Making arrangements for the children is a high priority when a relationship breaks down. Stacks can provide advice and assist you to make a parenting plan that covers all relevant issues and is in the best interests of your children.
A parenting plan is an informal agreement between you and your former partner setting out parenting arrangements for children. It can cover a number of different issues, such as where the child lives, what time they spend with the other parent and how they communicate, the division of parental responsibility and decision-making, and financial arrangements. A parenting plan should be in writing and signed by both parents.
It is important to note that a parenting plan is not legally enforceable, although it is certainly a good first step following a separation or divorce. Having a parenting plan in place will allow you to see whether the arrangements you have agreed on are working well, and whether each parent is sticking to the plan. Where the lines of communication are open and amicable, you may find that a parenting plan is sufficient for your purposes. Should you wish to make the agreement binding and legally enforceable, you can apply to the court for consent orders. This can add a degree of protection just in case circumstances change down the track or a dispute arises.

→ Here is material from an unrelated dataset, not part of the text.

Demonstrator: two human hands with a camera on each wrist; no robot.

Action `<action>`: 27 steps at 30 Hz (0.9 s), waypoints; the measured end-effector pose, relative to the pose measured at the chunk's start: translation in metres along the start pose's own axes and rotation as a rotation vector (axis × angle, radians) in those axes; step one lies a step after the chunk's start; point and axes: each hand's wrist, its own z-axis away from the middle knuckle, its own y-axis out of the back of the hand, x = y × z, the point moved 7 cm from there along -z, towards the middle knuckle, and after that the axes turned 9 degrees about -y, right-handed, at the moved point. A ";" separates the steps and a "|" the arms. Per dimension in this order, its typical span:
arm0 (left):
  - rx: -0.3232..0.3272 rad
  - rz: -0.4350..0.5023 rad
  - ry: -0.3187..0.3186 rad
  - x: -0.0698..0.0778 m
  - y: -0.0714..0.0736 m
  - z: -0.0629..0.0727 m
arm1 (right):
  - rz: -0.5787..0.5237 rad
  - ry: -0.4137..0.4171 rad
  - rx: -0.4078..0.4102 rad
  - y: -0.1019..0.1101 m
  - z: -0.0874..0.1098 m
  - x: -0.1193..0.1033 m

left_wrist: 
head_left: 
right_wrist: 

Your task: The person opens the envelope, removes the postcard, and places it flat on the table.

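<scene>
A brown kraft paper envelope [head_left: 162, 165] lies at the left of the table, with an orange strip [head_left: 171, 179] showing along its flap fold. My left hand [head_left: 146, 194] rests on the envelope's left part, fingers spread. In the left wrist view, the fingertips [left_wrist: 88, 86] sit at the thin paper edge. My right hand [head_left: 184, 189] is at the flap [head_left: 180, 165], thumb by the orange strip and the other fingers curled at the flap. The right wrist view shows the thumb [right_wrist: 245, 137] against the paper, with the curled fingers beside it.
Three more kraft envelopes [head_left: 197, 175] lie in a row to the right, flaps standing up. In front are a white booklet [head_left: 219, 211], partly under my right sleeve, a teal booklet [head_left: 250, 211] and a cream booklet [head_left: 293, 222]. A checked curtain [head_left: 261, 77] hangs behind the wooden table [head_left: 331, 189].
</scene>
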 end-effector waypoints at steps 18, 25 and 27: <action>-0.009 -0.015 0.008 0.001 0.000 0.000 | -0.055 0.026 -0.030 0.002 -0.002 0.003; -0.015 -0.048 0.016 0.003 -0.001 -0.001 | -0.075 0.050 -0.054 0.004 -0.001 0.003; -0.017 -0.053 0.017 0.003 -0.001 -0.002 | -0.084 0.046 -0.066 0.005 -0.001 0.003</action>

If parents cannot reach an agreement about the care and support of their children, they can apply to the Family Court for parenting orders, meaning that the court will ultimately make the decision about parenting arrangements.
Decisions concerning children are important and the considerations involved can be complex. A Stacks family law specialist can explain all of your options and endeavour to help you to reach an agreement with your former spouse or partner without you having to set foot in a court.
Considering the best interests of your children
The Family Law Act places great emphasis on what is best for the child after the separation of their parents. The primary considerations of the court are that children should be protected from harm and that they should have a meaningful relationship with both parents to the greatest extent possible. Your parenting plan should be based on this principle.
This does not necessarily mean that there must be a 50/50 care split, but it does mean that parents and the court need to give consideration to the amount of time children spend with each parent. The idea is that the time children spend with each parent should be “substantial and significant”, and each parent should have an equal role in making major decisions concerning their children.